Erica consiguió sonreír. Era obvio que los dos policías habían decidido que ella no era un criminal importante.
—¿Ha sido arrestada antes? —preguntó el mismo policía.
Ella sacudió negativamente la cabeza.
—Ya me parecía. Nadie se preocupa después de las primeras veces. Eso va para la gente que no causa problemas.
Erica entró en el coche patrullero, la puerta se cerró de golpe, y quedó encerrada adentro.

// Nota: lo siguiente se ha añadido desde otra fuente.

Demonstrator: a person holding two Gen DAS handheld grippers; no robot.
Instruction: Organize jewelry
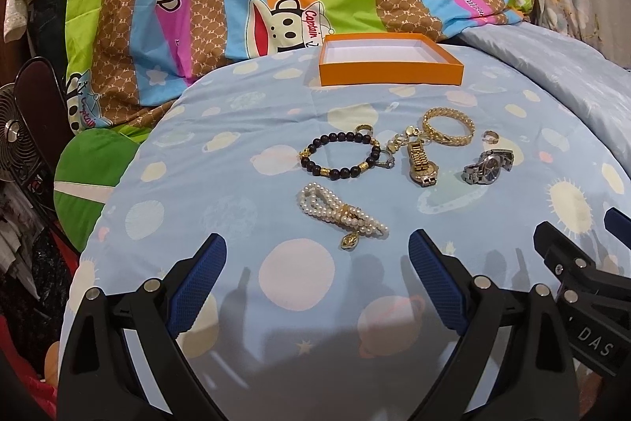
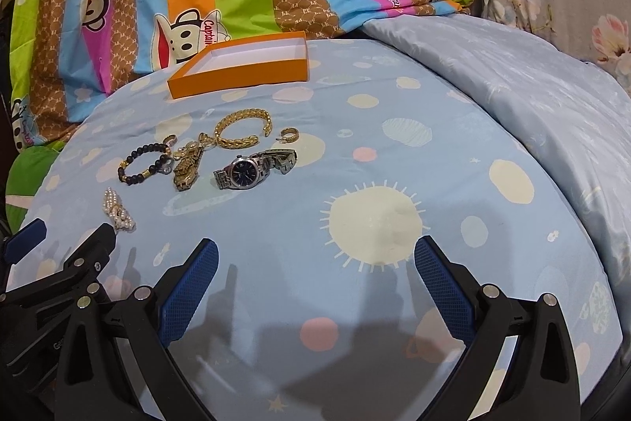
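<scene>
Both grippers, left [image 1: 317,255] and right [image 2: 315,259], hover released and empty over the bed [image 2: 453,184], jewelry [image 1: 398,160] spread at 12 o'clock, orange box [image 1: 390,60] waiting empty behind, likely to receive it.

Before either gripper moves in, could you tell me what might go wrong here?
The gold watch, small rings and beaded bracelet lie touching, so a pinch may drag a neighbour along. The pearl strand is looped and could snag or trail. The soft sheet may bunch between the fingers.
</scene>
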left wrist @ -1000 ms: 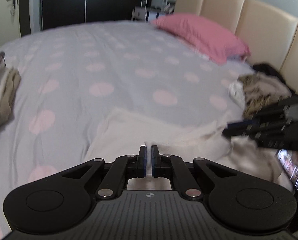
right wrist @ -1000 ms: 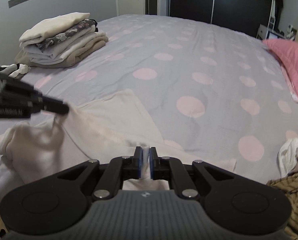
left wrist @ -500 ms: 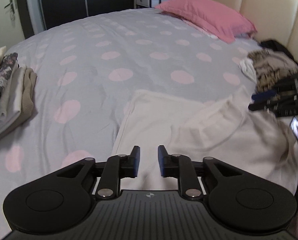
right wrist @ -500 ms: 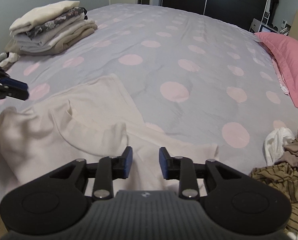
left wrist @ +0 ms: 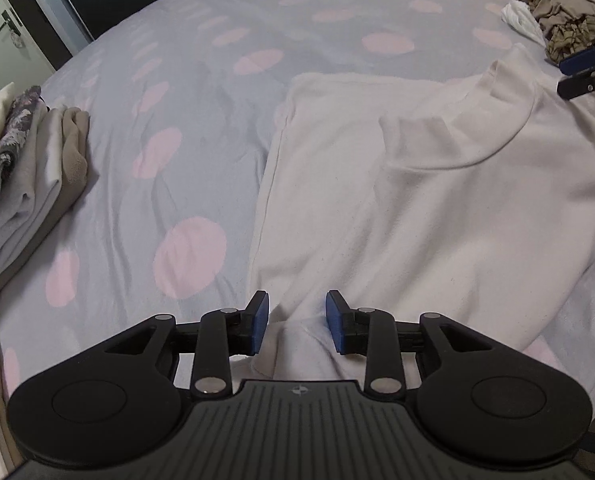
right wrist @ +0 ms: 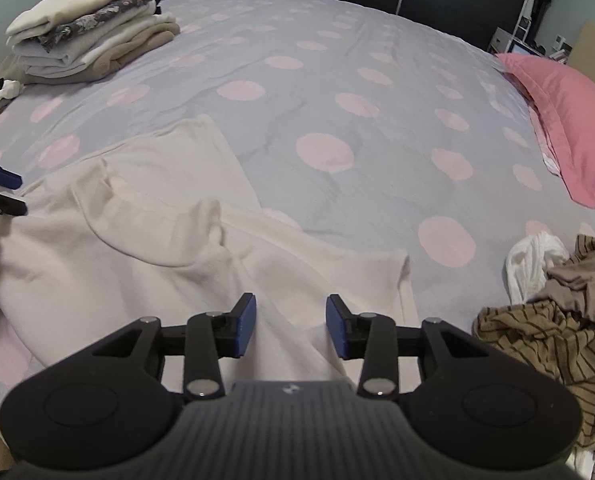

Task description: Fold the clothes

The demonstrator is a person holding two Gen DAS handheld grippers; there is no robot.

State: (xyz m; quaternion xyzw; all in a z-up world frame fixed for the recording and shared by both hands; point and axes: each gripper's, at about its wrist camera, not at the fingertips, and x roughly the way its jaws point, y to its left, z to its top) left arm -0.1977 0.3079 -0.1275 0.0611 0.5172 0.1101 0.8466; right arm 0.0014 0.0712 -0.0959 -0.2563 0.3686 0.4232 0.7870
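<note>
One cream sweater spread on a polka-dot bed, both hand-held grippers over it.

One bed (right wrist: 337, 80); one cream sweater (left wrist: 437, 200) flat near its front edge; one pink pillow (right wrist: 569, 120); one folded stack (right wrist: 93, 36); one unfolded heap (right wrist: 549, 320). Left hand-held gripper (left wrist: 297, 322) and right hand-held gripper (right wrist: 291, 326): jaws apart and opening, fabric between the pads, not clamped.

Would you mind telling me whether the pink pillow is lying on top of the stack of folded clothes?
No, the pink pillow lies at the right side of the bed, far from the stack of folded clothes at the left.
</note>
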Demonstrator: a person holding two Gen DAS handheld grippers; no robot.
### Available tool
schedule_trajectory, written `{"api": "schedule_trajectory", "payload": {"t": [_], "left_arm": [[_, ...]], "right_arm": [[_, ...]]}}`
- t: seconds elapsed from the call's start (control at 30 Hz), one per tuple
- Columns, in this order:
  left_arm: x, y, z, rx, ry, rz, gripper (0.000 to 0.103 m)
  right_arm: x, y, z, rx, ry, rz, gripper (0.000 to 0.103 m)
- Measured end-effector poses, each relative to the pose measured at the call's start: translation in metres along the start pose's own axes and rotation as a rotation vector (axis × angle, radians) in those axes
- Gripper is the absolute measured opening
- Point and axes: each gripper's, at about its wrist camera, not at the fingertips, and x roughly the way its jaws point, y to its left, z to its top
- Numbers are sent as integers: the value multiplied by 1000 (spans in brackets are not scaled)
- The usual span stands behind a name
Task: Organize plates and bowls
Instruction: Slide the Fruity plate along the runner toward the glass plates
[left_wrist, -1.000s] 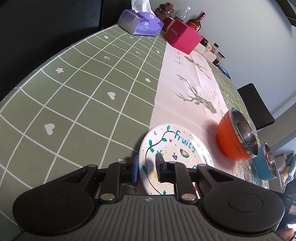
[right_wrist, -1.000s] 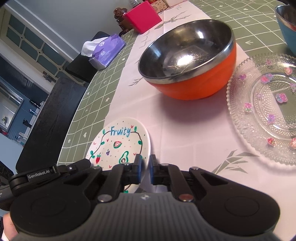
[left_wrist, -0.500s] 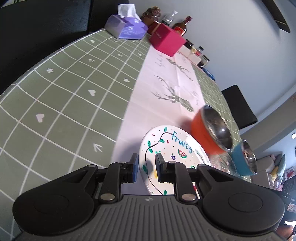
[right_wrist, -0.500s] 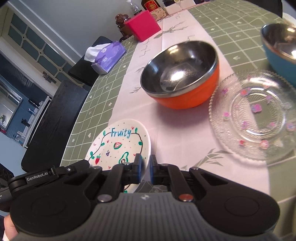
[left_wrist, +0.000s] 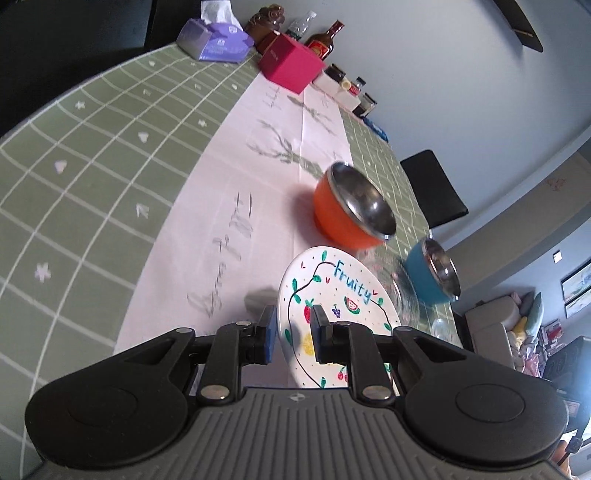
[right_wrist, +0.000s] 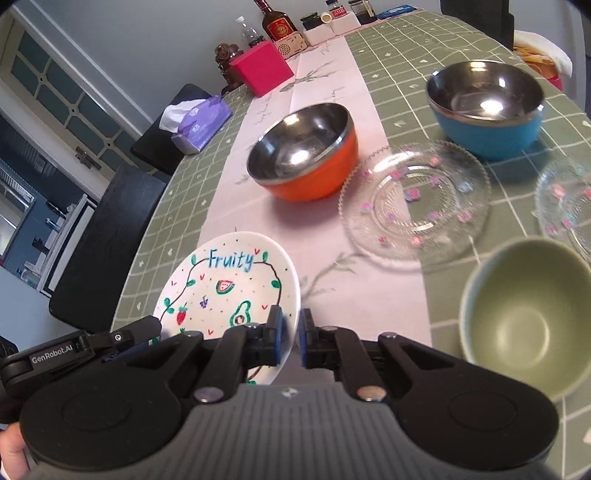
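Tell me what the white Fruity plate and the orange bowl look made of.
White Fruity plate: likely glazed ceramic, opaque and glossy, with painted fruit drawings. Orange bowl: mirror-bright lining that looks like stainless steel; smooth matte orange shell, plastic or coated metal, can't tell.

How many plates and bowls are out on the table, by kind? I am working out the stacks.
Bowls: 3 – orange steel-lined bowl, blue steel-lined bowl, pale green ceramic bowl.
Plates: 3 – white "Fruity" painted plate, clear glass beaded plate, second clear glass plate at the right edge.
Total: 6
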Motion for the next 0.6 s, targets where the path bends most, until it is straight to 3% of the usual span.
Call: {"api": "schedule_trajectory", "payload": {"t": [0.27, 0.6], "left_arm": [[-2, 4, -38, 12, 54, 47, 21], [9, 11, -50, 42, 76, 145, 21]], "right_arm": [[-5, -11, -38, -17, 61, -56, 7], [11, -3, -51, -64, 107, -88, 7]]}}
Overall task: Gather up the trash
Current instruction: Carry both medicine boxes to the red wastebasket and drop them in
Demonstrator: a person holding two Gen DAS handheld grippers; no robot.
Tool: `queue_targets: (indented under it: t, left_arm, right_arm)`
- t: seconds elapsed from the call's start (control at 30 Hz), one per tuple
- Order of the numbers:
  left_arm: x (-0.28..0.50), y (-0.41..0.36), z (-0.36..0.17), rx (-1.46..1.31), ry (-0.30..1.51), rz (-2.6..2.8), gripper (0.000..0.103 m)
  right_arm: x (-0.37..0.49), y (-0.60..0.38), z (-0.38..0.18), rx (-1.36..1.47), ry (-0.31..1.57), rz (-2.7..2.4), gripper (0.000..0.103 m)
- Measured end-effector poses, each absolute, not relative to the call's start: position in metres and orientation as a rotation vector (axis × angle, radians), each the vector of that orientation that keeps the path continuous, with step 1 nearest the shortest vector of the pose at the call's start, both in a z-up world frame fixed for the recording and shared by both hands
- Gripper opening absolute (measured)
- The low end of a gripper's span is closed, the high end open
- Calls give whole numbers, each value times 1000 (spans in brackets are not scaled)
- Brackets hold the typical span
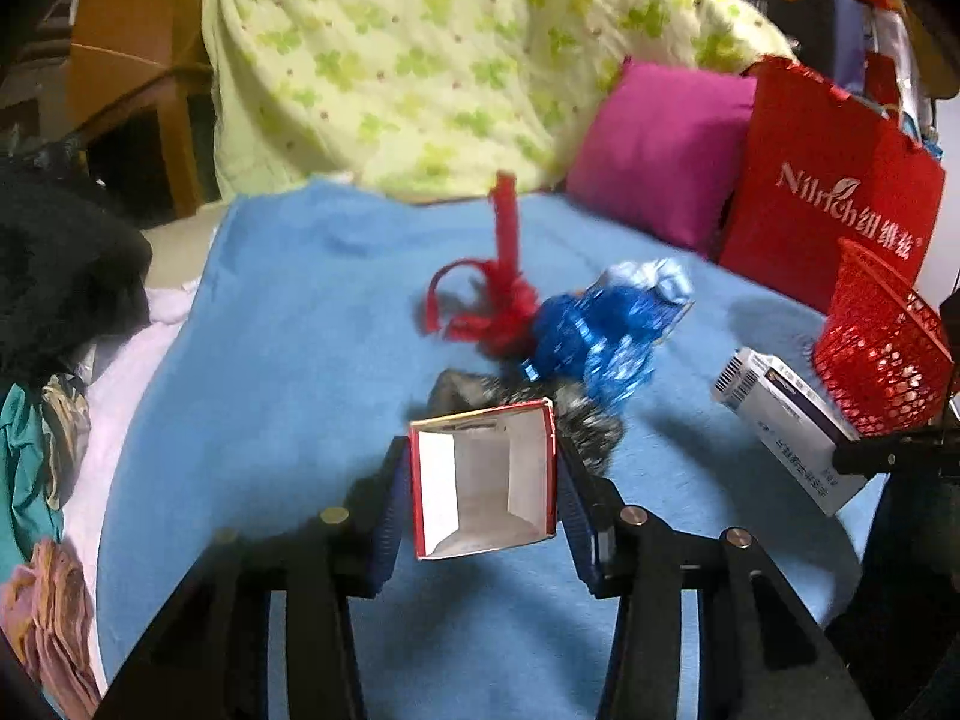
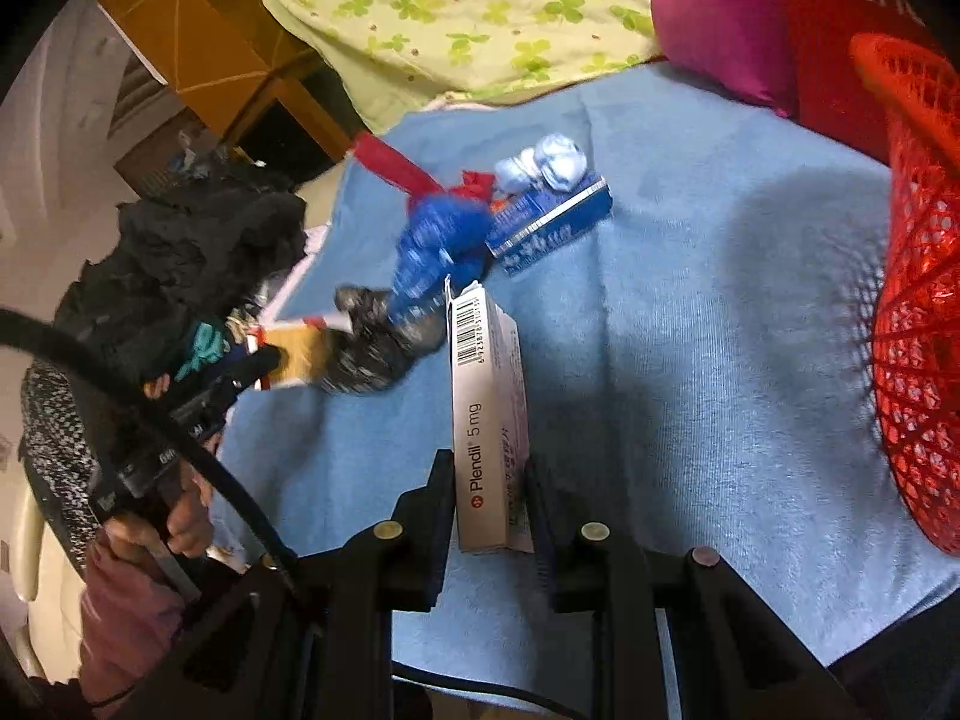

En la comisaría suburbana tuvo una impresión de madera lustrada y pisos de baldosas, pero sólo se dio cuenta vagamente de lo que la rodeaba. Había sido advertida de sus derechos, y luego la interrogaron sobre lo que había sucedido en la tienda. Erica contestó la verdad; sabía que el momento de la evasión había pasado. La carearon con la mujer detective y el guardia de seguridad, ambos hostiles, aun cuando Erica confirmó su versión de los hechos. Identificó la cartera robada, preguntándose al mismo tiempo por qué la había querido. Más tarde firmó una declaración y después le preguntaron si quería hacer una llamada telefónica. ¿A un abogado? ¿A su esposo? Ella contestó que no.
Más tarde la llevaron a una pequeña habitación con una ventanilla enrejada que estaba en el fondo de la comisaría, la encerraron y la dejaron sola.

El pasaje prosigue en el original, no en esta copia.